Mason e a amiga trocam um breve diálogo, que a princípio parece coisa de doidão. Ela acha que “carpe diem”, aproveite o dia, aproveite o momento, deveria ser ao contrário, que o momento é que nos pega, nos envolve, toma conta de nós. Mason concorda. “O momento é tudo”, ele diz, enquanto a câmera se aproxima lentamente, delicadamente, de seu rosto.

Esta cena, simples e maravilhosa, é o fecho perfeito para um filme enganosamente simples e cem por cento maravilhoso. Durante duas horas e 45 minutos – que passam com a mesma rapidez de um momento fugidio – vimos Mason/Ellar crescer diante de nossos olhos, do moleque de 6 anos que ainda se refugia no colo da mãe (Patricia Arquette) para ouvir histórias ao rapaz de 18 que compreende, afinal, que fantástica, penosa, complicada, única é essa estrada que trilhamos desde nossa primeira inspiração.

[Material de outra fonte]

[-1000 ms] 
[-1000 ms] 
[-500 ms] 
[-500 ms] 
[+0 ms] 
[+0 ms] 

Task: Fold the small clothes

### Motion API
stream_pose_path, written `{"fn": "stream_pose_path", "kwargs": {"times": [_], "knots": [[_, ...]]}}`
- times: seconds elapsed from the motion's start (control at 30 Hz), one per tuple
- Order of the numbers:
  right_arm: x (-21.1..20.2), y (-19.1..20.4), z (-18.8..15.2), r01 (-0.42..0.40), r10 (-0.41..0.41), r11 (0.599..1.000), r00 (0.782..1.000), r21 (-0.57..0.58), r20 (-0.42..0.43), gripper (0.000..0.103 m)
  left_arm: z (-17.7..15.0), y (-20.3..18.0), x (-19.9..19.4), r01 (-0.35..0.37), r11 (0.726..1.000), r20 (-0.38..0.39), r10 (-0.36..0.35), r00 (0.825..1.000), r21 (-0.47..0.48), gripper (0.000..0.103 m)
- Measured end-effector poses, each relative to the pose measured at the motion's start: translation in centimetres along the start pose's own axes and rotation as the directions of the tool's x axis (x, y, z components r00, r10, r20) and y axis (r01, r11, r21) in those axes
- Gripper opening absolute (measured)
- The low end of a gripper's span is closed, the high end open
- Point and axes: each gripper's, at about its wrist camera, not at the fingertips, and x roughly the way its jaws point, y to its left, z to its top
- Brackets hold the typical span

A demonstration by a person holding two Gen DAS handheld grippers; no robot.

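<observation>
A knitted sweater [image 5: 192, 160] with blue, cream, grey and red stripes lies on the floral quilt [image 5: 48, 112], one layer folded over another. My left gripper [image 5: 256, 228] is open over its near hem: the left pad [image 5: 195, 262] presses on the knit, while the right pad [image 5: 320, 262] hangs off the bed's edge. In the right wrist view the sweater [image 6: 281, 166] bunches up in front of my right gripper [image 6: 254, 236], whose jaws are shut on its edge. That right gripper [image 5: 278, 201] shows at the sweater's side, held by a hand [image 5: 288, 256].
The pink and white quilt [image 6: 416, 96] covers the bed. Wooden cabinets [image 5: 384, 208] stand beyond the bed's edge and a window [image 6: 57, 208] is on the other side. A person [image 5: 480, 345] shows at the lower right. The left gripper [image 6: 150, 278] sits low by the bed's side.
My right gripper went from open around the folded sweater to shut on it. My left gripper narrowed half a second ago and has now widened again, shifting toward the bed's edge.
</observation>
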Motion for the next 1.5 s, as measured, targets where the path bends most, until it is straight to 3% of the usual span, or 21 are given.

A absoluta insanidade de Linklater – filmar uma história ao longo de 12 anos, com os mesmos atores e não-atores – só havia sido tentada, que eu saiba, no território do documentário, com a série Up, de Michael Apted, que seguiu um grupo de crianças desde a escola até a meia idade. Mas a ousadia aqui é outra: o autor não está removido da história, não é o ser onipotente que, de fora, registra as trajetórias de outros. Em Boyhood Linklater está no centro de tudo: na concepção e planejamento do projeto (só a pré-produção levou mais de um ano, e a pós-produção, dois); no roteiro, que sem sombra de dúvida espelha sua própria vida crescendo no oeste do Texas num família instável centrada numa figura materna forte e progressista; e finalmente no olhar calmo, preciso, com que deixa que as duas histórias – a sua e a de Mason/Ellar – se desenrolem ao sabor do tempo.   Boyhood, Ellar Mason., Ethan HwakeCom certeza muita gente vai sair desse filme dizendo “mas é só isso? Isso não é nada demais”. Compreendo _ décadas de fogos de artifício visual de todos os tipos, de efeitos espetaculares a dramas e terrores absurdos, complicadas estruturas narrativas e outros adornos nos deixaram viciados naquilo que é ruidosamente “difícil”. Boyhood não é ruidoso, mas não é fácil – e a simplicidade do olhar de Linklater é o mais complicado de tudo, permitindo que, sobre a sua proposta, a vida e o tempo, em si, construissem um filme. Drama e comédia acontecem, mas Linklater não força a mão em momento algum, não sublinha, não grita – estamos com ele na casa da familia, no banheiro da escola, no assento do carona, na garagem, no almoço de domingo, respirando livremente o momento. Em breve outro momento virá, e outro, e mais outro, o rio do tempo mudando pessoas e paisagens, tecendo uma trama em parte inventada, em parte vivida . Como eu cheguei aqui? , o filme pergunta. Deixando os dias passarem, é a resposta, como na canção dos Talking Heads.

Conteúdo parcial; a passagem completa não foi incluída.